The Warmongering U.S. Empire Is Crashing, the Lying Western Media’s Days Are Numbered

The Western mainstream media have never been so blatant in their propaganda for the U.S. empire

By Finian Cunningham

Source: Strategic Culture Foundation

The Western mainstream media have never been so blatant in their propaganda for the U.S. empire.

The pretensions are threadbare. As the warmongering U.S. government/regime and its Western/NATO imperialist lackeys are becoming more exposed and desperate to maintain credibility, so too are their media tools. The likes of the New York Times, BBC, CNN – and many more – are a contemptible joke on the public. They are an insult to common intelligence.

Fake news has been around for centuries, but it’s now becoming glaringly obvious and self-destructive. In the same way that the U.S. warmongering empire is becoming glaringly obvious and self-destructive.

The disconnect with reality and degradation of supposed independent journalism is reflected in record levels of distrust among the Western public toward the mainstream, corporate-controlled news media.

In this interview, U.S.-based writers Bruce Gagnon and Daniel Lazare demolish the pretensions of Western media.

The systematic cover-up of the Nord Stream sabotage by the United States and its NATO allies – an act of war and state terrorism – demonstrates the servile function of Western media outlets that claim to be pillars of independent news and freedom of information.

Media outlets like the New York Times, Washington Post, and the British state-owned BBC, among many others, have been exposed as pathetic propaganda tools for the United States and other NATO imperialist regimes.

All Western media outlets have ignored credible investigative reporting by Seymour Hersh (and others) who have very plausibly implicated the sabotage of Nord Stream by the U.S., carried out under the instructions of American President Joe Biden.

Another touchstone subject is the vile persecution of Julian Assange. Western media have again covered up what are a shocking violation of Assange’s rights and principled publishing through the whistleblower organization Wikileaks. Julian Assange’s only “crime” is that he revealed the war crimes committed by the U.S. and its imperialist lackeys.

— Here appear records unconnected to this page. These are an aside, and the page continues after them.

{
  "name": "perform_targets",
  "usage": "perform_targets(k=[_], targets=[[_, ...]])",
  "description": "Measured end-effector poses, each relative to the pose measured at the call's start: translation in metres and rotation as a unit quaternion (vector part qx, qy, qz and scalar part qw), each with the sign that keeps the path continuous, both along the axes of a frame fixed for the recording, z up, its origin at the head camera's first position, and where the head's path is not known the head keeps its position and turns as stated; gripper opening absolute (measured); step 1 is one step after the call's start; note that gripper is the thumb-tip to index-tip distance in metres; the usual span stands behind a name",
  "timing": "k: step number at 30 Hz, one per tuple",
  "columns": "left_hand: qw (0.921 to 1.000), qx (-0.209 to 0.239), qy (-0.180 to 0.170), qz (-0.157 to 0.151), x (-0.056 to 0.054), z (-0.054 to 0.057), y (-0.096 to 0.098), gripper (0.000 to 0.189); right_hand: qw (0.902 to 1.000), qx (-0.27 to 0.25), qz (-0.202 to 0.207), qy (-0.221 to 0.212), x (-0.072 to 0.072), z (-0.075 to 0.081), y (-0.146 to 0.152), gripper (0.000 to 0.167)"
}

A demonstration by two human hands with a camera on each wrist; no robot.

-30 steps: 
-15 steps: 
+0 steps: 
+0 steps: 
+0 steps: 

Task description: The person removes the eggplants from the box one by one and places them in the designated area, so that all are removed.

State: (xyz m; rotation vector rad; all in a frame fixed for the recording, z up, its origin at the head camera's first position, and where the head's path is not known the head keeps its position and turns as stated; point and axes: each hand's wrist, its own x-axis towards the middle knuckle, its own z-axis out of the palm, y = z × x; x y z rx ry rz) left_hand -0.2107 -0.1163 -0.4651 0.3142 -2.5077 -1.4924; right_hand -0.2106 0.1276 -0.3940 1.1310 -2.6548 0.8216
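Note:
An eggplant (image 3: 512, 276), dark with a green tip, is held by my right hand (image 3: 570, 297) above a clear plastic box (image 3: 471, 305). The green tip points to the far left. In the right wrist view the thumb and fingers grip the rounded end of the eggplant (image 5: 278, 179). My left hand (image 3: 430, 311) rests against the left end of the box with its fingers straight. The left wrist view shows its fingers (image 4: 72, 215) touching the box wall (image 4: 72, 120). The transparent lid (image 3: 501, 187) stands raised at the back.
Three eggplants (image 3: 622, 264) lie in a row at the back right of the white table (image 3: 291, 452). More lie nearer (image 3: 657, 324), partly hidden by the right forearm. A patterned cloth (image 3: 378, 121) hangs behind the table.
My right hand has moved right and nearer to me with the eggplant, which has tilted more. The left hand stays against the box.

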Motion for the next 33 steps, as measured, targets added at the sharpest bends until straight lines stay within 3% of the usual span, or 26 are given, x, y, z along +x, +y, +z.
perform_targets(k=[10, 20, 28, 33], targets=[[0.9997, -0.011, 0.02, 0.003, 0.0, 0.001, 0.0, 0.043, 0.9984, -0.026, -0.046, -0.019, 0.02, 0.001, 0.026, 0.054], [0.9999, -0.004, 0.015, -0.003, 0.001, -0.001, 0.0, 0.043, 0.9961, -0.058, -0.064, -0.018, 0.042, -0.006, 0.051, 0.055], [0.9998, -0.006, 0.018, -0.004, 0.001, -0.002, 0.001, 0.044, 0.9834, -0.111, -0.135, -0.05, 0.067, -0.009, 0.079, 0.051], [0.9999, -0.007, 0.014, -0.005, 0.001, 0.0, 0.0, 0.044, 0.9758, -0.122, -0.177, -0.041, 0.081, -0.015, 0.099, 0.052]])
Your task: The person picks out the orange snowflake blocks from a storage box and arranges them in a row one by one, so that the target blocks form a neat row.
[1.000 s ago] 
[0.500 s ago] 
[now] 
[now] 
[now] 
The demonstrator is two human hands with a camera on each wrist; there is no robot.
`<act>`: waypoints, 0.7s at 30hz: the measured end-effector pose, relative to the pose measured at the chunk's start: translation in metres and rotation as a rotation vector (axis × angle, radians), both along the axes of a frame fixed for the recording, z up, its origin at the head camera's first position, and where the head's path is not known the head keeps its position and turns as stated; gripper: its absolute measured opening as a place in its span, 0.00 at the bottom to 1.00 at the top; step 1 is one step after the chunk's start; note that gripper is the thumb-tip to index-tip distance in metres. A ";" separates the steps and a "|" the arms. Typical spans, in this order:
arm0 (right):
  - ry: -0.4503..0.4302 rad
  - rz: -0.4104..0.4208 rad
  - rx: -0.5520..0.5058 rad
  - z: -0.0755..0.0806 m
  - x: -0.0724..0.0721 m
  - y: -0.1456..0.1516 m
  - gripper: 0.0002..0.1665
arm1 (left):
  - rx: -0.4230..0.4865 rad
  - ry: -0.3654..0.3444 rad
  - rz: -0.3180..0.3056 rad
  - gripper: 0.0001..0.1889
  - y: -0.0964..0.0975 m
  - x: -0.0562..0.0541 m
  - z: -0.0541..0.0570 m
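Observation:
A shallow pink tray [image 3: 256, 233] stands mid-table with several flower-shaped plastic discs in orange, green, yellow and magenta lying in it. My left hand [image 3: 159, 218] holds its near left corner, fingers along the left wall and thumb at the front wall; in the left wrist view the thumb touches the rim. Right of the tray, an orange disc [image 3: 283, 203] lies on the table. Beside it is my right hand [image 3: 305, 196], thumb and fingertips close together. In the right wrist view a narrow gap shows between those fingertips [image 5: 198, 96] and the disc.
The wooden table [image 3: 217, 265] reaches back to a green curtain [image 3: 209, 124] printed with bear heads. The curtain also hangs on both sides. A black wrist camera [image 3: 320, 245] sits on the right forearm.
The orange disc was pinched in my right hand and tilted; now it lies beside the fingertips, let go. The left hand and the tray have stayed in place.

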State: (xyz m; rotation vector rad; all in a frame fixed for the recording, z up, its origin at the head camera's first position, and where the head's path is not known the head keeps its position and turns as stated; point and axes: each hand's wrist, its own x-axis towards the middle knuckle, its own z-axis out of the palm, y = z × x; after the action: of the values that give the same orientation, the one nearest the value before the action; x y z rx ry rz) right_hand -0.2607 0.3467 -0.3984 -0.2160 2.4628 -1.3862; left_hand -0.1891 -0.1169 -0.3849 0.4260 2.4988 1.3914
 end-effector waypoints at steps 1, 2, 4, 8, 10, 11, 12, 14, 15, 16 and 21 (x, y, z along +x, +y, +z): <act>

Assange’s appalling mistreatment, indeed torture – four years in British solitary confinement awaiting extradition to the U.S. over spurious “spying charges” – is a vicious attack on journalism and the public’s right to know. Yet supposed self-declared Western media defenders of “truth” and “fact-based” objective information – have conspired to be silent and permit Assange’s persecution. Western media are shown to be complicit in destroying the very principles of journalism that they claim to uphold.

As Bruce Gagnon and Daniel Lazare point out, it is a crime to tell the truth and Western media stand exposed in their odious dereliction of duty to report independently. They are seen more than ever as out-and-out tools of empire.

A proper understanding of the Nord Stream sabotage and the case of Julian Assange would give the Western public a critical insight into the imperialist nature of their governments – regimes that serve warmongering capitalist interests. Critical mass must be thwarted at all costs by the Empire’s media foot-servants.

From the point of view of U.S.-led Western imperialist power, it is imperative and absolutely vital to cover up the scandals of the Nord Stream attack and Julian Assange, among others. If the public were to become more widely cognizant then the whole edifice of Western governments implodes. This is why the Western media are more blatant than ever to cover up. But the truth will win out.

The war in Ukraine is becoming more evident as a war-racket and imperialist proxy war against Russia. That war is in desperate danger of spiraling into an all-out world war that could unleash a nuclear catastrophe.

The same Western media cover-up is at work with regard to the U.S.-led NATO aggression toward China. Again, the Western media are spinning imperialist propaganda of alleged Chinese menace in order to justify what is an insane warmongering agenda to confront China and prop up American hegemonic ambitions.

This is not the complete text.